**Prompt**
Please set down the entire listing exactly.

**The records**
*** Block opens ***

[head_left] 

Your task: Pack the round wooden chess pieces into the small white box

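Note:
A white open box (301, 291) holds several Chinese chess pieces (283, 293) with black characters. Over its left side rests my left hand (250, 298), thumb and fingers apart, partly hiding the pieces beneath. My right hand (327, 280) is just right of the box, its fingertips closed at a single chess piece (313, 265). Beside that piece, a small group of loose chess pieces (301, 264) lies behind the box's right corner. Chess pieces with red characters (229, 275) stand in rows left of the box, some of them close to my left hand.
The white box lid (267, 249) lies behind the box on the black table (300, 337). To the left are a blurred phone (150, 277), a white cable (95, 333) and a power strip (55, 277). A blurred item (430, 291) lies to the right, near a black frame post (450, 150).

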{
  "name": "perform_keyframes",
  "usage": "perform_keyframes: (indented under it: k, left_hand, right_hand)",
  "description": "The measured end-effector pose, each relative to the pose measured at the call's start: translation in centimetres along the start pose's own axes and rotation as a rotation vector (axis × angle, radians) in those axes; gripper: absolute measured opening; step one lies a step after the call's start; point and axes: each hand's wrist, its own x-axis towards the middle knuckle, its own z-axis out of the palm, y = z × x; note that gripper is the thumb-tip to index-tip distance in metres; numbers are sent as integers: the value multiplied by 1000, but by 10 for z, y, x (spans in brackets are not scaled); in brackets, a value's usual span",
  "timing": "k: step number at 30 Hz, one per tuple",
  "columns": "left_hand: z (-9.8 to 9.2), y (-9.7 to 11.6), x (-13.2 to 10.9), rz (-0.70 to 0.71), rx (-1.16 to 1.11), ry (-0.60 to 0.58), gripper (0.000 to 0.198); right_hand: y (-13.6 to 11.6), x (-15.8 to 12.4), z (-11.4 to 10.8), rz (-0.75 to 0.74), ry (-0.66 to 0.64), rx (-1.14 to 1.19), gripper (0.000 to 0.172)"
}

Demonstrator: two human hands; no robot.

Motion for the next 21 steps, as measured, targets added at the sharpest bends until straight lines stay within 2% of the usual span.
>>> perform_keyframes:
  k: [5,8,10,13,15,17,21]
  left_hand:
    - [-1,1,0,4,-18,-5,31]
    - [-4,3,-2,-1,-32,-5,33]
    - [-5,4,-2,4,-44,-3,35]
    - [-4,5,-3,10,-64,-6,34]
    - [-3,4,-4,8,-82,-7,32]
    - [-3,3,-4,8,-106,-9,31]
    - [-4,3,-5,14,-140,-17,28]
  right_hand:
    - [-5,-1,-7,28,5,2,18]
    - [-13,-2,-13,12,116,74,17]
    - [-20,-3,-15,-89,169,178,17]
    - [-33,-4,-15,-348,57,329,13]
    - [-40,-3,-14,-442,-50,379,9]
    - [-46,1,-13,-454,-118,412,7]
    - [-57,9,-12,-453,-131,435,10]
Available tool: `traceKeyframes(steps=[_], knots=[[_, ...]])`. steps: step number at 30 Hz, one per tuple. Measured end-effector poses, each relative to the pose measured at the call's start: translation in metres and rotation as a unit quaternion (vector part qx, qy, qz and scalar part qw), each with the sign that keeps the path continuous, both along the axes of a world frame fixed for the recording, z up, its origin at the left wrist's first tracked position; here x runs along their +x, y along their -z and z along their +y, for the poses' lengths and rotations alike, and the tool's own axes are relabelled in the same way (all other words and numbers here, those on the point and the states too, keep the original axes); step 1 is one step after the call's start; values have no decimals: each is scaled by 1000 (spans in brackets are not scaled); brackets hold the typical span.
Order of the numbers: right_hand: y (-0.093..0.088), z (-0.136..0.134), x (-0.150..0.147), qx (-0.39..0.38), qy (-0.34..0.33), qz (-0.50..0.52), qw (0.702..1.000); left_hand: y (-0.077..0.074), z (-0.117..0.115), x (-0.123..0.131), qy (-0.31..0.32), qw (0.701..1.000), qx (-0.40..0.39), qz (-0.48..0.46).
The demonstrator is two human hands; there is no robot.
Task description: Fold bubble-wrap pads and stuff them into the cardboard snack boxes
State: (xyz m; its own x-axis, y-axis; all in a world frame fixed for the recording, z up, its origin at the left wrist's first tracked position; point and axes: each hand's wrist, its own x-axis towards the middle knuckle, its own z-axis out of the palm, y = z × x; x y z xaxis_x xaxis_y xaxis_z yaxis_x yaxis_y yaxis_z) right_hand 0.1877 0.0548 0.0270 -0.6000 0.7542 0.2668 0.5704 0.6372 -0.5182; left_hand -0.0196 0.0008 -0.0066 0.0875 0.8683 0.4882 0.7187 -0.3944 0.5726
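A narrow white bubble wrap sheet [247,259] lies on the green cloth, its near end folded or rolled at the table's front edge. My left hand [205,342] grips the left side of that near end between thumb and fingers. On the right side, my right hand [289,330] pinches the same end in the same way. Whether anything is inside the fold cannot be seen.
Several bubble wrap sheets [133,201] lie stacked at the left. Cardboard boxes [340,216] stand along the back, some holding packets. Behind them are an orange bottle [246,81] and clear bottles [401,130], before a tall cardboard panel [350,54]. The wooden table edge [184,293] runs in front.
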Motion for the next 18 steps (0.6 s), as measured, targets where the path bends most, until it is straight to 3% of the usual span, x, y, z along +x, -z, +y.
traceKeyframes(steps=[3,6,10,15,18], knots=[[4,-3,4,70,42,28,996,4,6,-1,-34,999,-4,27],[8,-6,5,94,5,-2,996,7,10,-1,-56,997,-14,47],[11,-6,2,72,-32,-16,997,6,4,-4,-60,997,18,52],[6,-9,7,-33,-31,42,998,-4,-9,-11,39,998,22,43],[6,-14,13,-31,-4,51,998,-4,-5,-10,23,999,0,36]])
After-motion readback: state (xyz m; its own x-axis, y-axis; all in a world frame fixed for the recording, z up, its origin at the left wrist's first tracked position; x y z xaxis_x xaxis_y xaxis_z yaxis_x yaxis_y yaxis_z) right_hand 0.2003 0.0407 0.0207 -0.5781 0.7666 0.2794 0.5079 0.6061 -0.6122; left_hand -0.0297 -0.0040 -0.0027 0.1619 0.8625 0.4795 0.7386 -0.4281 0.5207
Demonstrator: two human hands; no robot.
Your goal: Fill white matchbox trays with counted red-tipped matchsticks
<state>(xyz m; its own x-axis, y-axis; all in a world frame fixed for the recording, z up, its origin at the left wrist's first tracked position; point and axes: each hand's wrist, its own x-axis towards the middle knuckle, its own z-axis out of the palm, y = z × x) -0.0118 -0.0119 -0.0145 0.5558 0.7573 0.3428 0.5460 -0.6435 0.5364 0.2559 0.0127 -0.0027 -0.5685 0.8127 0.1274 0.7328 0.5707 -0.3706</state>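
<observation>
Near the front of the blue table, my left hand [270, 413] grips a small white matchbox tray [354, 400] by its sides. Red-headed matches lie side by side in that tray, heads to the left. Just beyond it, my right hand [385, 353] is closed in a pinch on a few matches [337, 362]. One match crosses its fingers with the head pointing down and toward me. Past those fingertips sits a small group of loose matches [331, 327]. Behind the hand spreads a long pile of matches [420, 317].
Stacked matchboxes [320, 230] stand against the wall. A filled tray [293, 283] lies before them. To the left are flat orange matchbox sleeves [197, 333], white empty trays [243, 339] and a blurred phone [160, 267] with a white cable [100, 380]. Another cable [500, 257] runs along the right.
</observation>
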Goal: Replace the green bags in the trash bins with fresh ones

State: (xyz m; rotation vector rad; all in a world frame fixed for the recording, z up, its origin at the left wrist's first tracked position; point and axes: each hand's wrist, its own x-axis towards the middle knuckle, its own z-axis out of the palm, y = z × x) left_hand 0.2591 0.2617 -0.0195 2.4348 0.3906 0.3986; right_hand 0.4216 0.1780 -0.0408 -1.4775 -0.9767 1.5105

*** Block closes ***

**Exercise result**
[head_left] 

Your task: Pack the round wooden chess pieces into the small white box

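Note:
A white open box (301, 291) holds several Chinese chess pieces (283, 293) with black characters. Over its left side rests my left hand (250, 298), thumb and fingers apart, partly hiding the pieces beneath. My right hand (327, 280) is just right of the box, its fingertips closed at a single chess piece (313, 265). Beside that piece, a small group of loose chess pieces (301, 264) lies behind the box's right corner. Chess pieces with red characters (229, 275) stand in rows left of the box, some of them close to my left hand.
The white box lid (267, 249) lies behind the box on the black table (300, 337). To the left are a blurred phone (150, 277), a white cable (95, 333) and a power strip (55, 277). A blurred item (430, 291) lies to the right, near a black frame post (450, 150).
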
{
  "name": "perform_keyframes",
  "usage": "perform_keyframes: (indented under it: k, left_hand, right_hand)",
  "description": "The measured end-effector pose, each relative to the pose measured at the call's start: translation in centimetres along the start pose's own axes and rotation as a rotation vector (axis × angle, radians) in those axes; gripper: absolute measured opening; step one lies a step after the call's start; point and axes: each hand's wrist, its own x-axis towards the middle knuckle, its own z-axis out of the palm, y = z × x; note that gripper is the thumb-tip to index-tip distance in metres; numbers are sent as integers: the value multiplied by 1000, but by 10 for z, y, x (spans in brackets are not scaled); in brackets, a value's usual span",
  "timing": "k: step number at 30 Hz, one per tuple",
  "columns": "left_hand: z (-9.8 to 9.2), y (-9.7 to 11.6), x (-13.2 to 10.9), rz (-0.70 to 0.71), rx (-1.16 to 1.11), ry (-0.60 to 0.58), gripper (0.000 to 0.198); right_hand: y (-13.6 to 11.6), x (-15.8 to 12.4), z (-11.4 to 10.8), rz (-0.75 to 0.74), ry (-0.66 to 0.64), rx (-1.14 to 1.19), gripper (0.000 to 0.172)"
}

Demonstrator: two human hands; no robot.

Motion for the next 21 steps, as measured, targets added at the sharpest bends until straight lines stay within 2% of the usual span.
>>> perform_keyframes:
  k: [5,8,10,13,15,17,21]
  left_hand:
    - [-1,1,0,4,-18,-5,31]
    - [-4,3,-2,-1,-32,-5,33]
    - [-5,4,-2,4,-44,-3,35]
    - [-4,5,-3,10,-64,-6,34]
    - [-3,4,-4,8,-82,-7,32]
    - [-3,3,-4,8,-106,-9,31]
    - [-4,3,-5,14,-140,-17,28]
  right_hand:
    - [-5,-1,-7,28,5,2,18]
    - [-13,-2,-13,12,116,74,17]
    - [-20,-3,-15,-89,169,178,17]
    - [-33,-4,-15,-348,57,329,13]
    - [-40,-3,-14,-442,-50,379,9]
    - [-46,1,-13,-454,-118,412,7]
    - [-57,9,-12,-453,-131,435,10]
Available tool: `traceKeyframes(steps=[_], knots=[[_, ...]])`. steps: step number at 30 Hz, one per tuple. Measured end-effector poses, each relative to the pose measured at the call's start: translation in metres and rotation as a unit quaternion (vector part qx, qy, qz and scalar part qw), each with the sign that keeps the path continuous, both along the axes of a world frame fixed for the recording, z up, its origin at the left wrist's first tracked position; here x runs along their +x, y along their -z and z along their +y, for the poses' lengths and rotations alike, and the tool's own axes are relabelled in the same way (all other words and numbers here, those on the point and the states too, keep the original axes); step 1 is one step after the call's start; values have no decimals: each is scaled by 1000 (spans in brackets are not scaled); brackets hold the typical span.
Order of the numbers: right_hand: y (-0.093..0.088), z (-0.136..0.134), x (-0.150..0.147), qx (-0.39..0.38), qy (-0.34..0.33), qz (-0.50..0.52), qw (0.702..1.000); left_hand: y (-0.077..0.074), z (-0.117..0.115), x (-0.123..0.131), qy (-0.31..0.32), qw (0.701..1.000), qx (-0.40..0.39), qz (-0.48..0.46).
The demonstrator is two human hands; there is no robot.
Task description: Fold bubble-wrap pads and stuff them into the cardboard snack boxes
State: (xyz m; its own x-axis, y-axis; all in a world frame fixed for the recording, z up, its origin at the left wrist's first tracked position; point and axes: each hand's wrist, its own x-axis towards the middle knuckle, its own z-axis out of the palm, y = z × x; x y z xaxis_x xaxis_y xaxis_z yaxis_x yaxis_y yaxis_z) right_hand 0.1877 0.0548 0.0270 -0.6000 0.7542 0.2668 0.5704 0.6372 -0.5182; left_hand -0.0196 0.0008 -0.0066 0.0875 0.8683 0.4882 0.7187 -0.3944 0.5726
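A narrow white bubble wrap sheet [247,259] lies on the green cloth, its near end folded or rolled at the table's front edge. My left hand [205,342] grips the left side of that near end between thumb and fingers. On the right side, my right hand [289,330] pinches the same end in the same way. Whether anything is inside the fold cannot be seen.
Several bubble wrap sheets [133,201] lie stacked at the left. Cardboard boxes [340,216] stand along the back, some holding packets. Behind them are an orange bottle [246,81] and clear bottles [401,130], before a tall cardboard panel [350,54]. The wooden table edge [184,293] runs in front.
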Motion for the next 18 steps (0.6 s), as measured, targets where the path bends most, until it is straight to 3% of the usual span, x, y, z along +x, -z, +y.
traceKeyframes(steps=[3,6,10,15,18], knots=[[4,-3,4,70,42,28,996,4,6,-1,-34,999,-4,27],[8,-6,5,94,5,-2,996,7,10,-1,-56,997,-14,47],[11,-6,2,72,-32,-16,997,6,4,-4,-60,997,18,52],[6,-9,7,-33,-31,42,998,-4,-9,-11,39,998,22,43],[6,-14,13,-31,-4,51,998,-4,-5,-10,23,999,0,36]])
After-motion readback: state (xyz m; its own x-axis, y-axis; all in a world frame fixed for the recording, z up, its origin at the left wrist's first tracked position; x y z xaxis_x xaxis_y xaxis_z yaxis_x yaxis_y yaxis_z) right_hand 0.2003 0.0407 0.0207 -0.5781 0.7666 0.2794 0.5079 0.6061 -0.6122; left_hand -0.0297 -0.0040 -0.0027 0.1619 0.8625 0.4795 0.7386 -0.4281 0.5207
Demonstrator: two human hands; no robot.
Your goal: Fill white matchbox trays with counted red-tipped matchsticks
<state>(xyz m; its own x-axis, y-axis; all in a world frame fixed for the recording, z up, its origin at the left wrist's first tracked position; point and axes: each hand's wrist, its own x-axis towards the middle knuckle, its own z-axis out of the palm, y = z × x) -0.0118 -0.0119 -0.0145 0.5558 0.7573 0.3428 0.5460 -0.6435 0.5364 0.2559 0.0127 -0.0027 -0.5685 0.8127 0.1274 0.7328 0.5707 -0.3706</state>
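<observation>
Near the front of the blue table, my left hand [270, 413] grips a small white matchbox tray [354, 400] by its sides. Red-headed matches lie side by side in that tray, heads to the left. Just beyond it, my right hand [385, 353] is closed in a pinch on a few matches [337, 362]. One match crosses its fingers with the head pointing down and toward me. Past those fingertips sits a small group of loose matches [331, 327]. Behind the hand spreads a long pile of matches [420, 317].
Stacked matchboxes [320, 230] stand against the wall. A filled tray [293, 283] lies before them. To the left are flat orange matchbox sleeves [197, 333], white empty trays [243, 339] and a blurred phone [160, 267] with a white cable [100, 380]. Another cable [500, 257] runs along the right.
</observation>
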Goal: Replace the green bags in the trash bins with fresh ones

State: (xyz m; rotation vector rad; all in a world frame fixed for the recording, z up, its origin at the left wrist's first tracked position; point and axes: each hand's wrist, its own x-axis towards the middle knuckle, its own z-axis out of the palm, y = z × x) left_hand 0.2591 0.2617 -0.0195 2.4348 0.3906 0.3986; right_hand 0.4216 0.1780 -0.0408 -1.4775 -0.9767 1.5105

That concludes the output.